Cartel agreements seriously harm the functioning of the market economy since they restrict competition or even exclude it completely, thereby leading to an increase in prices and a decrease in consumer choice. The undertakings participating in a cartel cause a loss of efficiency by restricting competition, as they eliminate the external driving force that would result in product development, innovation and the use of more effective production technologies and business models. Their behaviour may even eventually lead to lost competitiveness, decreased employment, and negatively impact the development of the entire economy. Consequently, the GVH considers the fight against cartels to be a high priority.
A reward is only granted if the information provided relates to the most serious type of competition law offence, i.e., hardcore cartel conduct, and if the provided information qualifies as indispensable evidence. Based on the Hungarian Competition Act, the reward may only be granted for the provision of two types of information: a) written evidence qualifying as indispensable in connection with a hardcore cartel and b) under certain conditions, information qualifying as indispensable for obtaining a judicial warrant to conduct unannounced inspections.
It must be emphasised that the mere provision of evidence about a cartel does not automatically result in the granting of the informant reward; the GVH only grants the reward for ‘written evidence qualifying as indispensable’. Practically, these are pieces of evidence qualifying as ‘documents’ specified by Act CL of 2016 on General Rules of Administrative Proceedings (hereinafter GRAP Act), i.e., objects that carry recorded data of any kind. Such evidence must qualify as indispensable for proving the infringement. This usually means that the informant must share ‘internal information’ relating to the cartel in question; it is not sufficient to disclose general signs referring to the cartel activity. As a general rule, a reward may be offered if the informant reveals evidence that can be connected to the elements of the relevant statutory provisions of the hardcore cartel (e.g., undertakings being parties to the cartel, anticompetitive conduct); it is not sufficient to provide evidence that merely helps to identify factors that are relevant when it comes to the setting of the fine.

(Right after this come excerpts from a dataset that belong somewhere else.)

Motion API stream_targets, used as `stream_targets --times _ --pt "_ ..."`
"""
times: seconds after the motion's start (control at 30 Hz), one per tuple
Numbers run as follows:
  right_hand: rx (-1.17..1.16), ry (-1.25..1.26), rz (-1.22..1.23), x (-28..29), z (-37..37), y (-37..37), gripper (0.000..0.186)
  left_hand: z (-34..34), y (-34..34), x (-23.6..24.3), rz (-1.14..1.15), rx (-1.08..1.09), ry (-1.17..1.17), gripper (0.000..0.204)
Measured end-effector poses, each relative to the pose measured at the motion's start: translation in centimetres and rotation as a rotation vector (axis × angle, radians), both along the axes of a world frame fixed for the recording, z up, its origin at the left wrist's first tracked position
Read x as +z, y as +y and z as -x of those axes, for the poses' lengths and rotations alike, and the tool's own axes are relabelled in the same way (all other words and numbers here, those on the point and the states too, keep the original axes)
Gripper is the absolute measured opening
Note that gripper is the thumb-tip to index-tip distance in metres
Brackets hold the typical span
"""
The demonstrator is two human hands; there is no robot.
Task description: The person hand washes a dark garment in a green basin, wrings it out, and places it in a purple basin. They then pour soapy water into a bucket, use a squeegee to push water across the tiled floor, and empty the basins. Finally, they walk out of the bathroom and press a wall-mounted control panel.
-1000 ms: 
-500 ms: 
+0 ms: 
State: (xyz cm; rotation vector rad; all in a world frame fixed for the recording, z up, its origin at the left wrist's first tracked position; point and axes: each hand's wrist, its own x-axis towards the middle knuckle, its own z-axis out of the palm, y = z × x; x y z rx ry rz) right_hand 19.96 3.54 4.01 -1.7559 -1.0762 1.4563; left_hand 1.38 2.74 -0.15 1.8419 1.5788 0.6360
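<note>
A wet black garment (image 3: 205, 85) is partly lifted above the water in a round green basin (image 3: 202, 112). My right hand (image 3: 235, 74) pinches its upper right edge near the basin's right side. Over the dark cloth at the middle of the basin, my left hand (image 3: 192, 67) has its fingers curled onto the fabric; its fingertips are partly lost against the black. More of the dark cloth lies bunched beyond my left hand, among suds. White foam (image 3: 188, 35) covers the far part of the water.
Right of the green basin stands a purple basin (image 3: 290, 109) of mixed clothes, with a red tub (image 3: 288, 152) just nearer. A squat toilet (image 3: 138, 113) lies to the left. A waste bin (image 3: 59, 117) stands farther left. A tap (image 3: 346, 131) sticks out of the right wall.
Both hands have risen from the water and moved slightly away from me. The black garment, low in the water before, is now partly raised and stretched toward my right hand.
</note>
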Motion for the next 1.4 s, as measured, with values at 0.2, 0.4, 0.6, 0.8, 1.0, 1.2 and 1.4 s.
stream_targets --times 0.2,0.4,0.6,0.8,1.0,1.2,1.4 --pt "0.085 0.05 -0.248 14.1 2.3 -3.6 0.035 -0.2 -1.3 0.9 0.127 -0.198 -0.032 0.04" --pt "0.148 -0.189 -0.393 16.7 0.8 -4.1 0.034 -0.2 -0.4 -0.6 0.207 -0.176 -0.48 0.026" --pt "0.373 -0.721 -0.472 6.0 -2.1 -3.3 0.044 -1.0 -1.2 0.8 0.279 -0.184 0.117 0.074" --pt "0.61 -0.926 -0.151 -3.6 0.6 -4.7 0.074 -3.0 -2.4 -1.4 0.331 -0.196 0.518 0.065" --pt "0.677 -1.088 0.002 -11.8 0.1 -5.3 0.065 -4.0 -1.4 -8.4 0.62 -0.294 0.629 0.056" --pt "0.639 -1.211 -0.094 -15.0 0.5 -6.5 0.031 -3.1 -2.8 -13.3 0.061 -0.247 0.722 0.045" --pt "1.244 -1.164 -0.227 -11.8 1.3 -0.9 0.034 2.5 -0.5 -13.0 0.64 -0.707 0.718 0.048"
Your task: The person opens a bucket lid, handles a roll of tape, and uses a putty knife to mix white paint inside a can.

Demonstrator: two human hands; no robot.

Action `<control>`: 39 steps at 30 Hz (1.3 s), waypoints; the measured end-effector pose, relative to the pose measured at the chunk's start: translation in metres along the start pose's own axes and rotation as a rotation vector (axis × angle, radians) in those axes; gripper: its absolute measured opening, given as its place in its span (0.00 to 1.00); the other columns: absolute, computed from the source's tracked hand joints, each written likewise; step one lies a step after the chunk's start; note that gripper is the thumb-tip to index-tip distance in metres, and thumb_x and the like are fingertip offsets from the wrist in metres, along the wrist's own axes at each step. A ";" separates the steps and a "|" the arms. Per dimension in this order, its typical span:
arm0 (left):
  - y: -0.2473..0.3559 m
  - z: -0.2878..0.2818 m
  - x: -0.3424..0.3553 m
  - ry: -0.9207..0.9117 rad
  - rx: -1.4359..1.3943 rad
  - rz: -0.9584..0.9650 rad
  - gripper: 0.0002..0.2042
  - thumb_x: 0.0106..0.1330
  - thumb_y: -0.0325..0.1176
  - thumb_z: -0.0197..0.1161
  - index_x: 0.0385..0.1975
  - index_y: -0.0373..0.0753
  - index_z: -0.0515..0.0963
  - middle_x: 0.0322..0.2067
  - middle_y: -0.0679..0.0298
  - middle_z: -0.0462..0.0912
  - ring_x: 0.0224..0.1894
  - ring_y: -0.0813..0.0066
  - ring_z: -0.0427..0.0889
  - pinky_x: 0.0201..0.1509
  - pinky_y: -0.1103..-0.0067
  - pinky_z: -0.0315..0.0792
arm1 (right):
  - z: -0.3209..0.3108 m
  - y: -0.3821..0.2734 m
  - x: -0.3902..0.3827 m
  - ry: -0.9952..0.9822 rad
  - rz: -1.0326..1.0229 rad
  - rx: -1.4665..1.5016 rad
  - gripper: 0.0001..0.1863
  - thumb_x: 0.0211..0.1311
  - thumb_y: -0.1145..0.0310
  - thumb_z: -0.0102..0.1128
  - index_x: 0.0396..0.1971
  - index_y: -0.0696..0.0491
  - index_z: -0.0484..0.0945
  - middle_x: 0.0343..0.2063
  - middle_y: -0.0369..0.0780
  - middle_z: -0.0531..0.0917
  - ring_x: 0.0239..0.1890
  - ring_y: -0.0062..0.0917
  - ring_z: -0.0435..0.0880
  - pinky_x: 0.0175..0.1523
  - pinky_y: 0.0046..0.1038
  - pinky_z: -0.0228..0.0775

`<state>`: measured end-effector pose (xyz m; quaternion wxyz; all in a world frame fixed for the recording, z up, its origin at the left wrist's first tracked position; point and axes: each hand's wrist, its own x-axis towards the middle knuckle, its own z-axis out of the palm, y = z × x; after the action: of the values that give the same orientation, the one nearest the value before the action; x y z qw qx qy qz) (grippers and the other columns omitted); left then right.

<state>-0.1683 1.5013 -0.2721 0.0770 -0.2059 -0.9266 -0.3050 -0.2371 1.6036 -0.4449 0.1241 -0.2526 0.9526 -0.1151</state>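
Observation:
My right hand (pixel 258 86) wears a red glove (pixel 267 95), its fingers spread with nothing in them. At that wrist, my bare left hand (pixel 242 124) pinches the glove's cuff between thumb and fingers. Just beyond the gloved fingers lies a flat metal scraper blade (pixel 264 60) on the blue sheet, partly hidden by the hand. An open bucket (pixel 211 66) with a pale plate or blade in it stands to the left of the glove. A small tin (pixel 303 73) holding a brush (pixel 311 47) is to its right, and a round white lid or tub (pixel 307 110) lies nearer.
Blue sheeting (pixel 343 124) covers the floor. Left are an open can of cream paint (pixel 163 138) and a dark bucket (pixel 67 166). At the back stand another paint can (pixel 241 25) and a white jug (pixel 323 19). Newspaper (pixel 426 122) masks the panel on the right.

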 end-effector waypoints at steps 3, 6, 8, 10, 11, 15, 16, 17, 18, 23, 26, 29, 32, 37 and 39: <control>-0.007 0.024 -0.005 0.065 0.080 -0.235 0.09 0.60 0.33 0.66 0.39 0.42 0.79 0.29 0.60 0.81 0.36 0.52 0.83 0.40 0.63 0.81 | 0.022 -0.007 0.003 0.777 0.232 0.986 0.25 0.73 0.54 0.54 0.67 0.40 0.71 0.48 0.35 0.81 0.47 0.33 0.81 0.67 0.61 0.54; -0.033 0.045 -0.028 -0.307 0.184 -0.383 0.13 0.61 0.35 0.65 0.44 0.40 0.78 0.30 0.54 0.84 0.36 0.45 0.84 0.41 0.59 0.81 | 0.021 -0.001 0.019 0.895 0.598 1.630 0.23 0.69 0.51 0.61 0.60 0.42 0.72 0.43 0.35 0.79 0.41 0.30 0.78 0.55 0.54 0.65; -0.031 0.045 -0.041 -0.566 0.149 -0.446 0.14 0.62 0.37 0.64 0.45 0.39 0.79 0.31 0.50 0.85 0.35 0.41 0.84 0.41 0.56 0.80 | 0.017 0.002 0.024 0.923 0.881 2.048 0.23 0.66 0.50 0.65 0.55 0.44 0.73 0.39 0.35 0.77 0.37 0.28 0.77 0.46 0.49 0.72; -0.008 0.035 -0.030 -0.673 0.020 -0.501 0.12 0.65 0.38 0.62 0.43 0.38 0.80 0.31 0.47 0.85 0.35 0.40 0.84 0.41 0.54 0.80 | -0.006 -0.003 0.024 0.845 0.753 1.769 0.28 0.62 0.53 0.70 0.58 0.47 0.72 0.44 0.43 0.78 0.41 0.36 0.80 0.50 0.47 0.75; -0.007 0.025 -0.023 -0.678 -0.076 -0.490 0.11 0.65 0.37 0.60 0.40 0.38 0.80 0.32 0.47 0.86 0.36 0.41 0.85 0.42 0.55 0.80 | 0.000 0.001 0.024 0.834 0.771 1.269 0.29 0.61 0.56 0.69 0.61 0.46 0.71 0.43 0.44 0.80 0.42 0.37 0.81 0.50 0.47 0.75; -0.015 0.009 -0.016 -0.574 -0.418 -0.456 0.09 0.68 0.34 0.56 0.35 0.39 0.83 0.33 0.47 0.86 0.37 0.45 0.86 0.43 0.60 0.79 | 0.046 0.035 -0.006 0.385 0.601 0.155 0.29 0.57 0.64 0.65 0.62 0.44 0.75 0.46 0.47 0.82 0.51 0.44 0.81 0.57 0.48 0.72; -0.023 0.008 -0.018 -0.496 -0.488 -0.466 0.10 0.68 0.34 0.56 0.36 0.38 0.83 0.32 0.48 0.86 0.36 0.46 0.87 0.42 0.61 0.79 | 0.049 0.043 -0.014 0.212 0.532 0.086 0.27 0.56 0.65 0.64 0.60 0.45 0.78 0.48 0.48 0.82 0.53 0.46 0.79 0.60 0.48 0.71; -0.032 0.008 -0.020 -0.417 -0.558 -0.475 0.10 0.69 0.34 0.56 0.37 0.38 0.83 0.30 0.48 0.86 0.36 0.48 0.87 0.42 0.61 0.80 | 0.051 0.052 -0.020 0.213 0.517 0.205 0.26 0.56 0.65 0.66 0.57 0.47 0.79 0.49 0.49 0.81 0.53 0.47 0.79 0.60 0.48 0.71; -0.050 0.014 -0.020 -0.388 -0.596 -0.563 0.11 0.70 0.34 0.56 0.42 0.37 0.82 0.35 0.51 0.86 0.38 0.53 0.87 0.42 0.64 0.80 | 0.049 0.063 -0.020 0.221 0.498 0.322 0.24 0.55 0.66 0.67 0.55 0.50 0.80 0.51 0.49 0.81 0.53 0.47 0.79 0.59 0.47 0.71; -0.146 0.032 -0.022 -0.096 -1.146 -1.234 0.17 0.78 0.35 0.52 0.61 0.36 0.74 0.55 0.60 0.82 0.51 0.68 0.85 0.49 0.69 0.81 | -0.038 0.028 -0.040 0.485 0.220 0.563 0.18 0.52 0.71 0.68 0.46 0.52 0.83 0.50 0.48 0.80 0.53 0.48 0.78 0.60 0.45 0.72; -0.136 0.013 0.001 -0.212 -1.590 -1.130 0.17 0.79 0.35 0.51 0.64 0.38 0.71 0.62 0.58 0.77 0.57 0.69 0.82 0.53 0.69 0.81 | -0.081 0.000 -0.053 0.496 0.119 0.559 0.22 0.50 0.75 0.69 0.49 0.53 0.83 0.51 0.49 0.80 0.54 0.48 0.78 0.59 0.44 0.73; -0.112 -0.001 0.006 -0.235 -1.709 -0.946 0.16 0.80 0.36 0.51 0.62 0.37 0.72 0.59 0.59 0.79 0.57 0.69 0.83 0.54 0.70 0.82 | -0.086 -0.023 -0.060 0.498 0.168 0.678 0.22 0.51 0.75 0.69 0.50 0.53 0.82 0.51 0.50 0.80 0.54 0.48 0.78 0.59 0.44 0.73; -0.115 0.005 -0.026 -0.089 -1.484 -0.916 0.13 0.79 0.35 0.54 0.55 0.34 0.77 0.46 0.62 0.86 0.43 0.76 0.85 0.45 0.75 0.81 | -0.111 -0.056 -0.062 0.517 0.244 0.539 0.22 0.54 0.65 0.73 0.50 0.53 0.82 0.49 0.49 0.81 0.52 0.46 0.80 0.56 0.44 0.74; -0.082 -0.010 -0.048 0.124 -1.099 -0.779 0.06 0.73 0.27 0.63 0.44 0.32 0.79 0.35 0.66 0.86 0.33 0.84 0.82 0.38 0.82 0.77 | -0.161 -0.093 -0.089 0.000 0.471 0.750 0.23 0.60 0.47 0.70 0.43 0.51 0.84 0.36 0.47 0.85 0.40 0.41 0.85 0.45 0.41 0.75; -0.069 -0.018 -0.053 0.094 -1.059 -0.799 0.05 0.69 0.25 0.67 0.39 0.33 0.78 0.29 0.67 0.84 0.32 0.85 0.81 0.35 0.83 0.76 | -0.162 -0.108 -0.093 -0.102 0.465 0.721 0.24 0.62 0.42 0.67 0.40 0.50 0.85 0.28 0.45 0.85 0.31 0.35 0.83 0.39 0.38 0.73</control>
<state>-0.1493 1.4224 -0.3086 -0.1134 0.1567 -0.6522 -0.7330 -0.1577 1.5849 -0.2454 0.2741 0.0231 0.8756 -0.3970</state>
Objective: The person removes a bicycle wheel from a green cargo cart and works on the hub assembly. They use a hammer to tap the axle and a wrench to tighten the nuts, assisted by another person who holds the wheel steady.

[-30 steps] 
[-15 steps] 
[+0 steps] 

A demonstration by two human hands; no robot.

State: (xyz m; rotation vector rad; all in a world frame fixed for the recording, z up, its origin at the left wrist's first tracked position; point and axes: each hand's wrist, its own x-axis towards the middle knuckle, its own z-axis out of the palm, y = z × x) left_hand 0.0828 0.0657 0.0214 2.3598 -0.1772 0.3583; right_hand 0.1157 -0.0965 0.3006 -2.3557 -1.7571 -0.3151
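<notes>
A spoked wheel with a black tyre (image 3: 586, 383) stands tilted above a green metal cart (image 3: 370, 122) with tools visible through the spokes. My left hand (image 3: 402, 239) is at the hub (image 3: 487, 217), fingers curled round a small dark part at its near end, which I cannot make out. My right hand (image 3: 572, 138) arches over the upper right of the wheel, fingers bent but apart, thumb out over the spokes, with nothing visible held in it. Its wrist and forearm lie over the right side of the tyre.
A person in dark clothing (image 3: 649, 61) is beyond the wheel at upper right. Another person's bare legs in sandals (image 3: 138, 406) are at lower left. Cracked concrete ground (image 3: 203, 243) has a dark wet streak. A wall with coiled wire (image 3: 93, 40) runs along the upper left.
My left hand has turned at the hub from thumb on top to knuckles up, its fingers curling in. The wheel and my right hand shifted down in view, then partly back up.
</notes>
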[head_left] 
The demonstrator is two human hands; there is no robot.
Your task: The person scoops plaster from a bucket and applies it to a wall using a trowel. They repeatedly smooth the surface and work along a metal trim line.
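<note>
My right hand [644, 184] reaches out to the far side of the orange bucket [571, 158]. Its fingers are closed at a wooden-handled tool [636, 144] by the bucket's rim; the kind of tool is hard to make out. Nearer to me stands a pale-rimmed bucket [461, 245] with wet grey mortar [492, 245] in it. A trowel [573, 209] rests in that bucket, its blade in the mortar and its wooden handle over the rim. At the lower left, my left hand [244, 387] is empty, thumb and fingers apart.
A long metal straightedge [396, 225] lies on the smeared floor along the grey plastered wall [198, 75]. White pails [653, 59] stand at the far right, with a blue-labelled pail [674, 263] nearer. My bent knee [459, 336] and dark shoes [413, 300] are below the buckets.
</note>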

Based on the above, the informant may be entitled to receive a reward for disclosing the agreement establishing the cartel, submitting written correspondence exchanged in the course of the operation of the cartel or, in a competition supervision proceeding already launched, for providing documents proving that further participants – unknown for the GVH until that time – were also involved in the cartel, or that the cartel was set up at an earlier date than that known to the GVH or that it covered other product groups as well. However, there are no grounds for a reward if the evidence is relevant in terms of the threats to competition, the impact of the infringement on the market, or the attitude of the undertaking committing the infringement towards its practice.
Whether or not the evidence possessed by a potential informant qualifies as indispensable evidence is assessed on a case-by-case basis. Although the indispensable nature of a piece evidence can only be assessed in light of the entire proceeding, all of the evidence and the decision on the merits of the case containing the legal qualification, the Hungarian Competition Act enables the potential informant to contact the GVH (without revealing his or her identity) to inquire about whether a certain document or piece of information is likely to qualify as indispensable evidence (for details see also the answers given to questions 8 and 9).
In addition to the above, indispensable evidence also includes information – including oral information – based on which the court issues a warrant to conduct an unannounced inspection pursuant to Article 65/A of the Hungarian Competition Act in the course of which the GVH takes possession of written evidence that in accordance with the above qualifies as indispensable.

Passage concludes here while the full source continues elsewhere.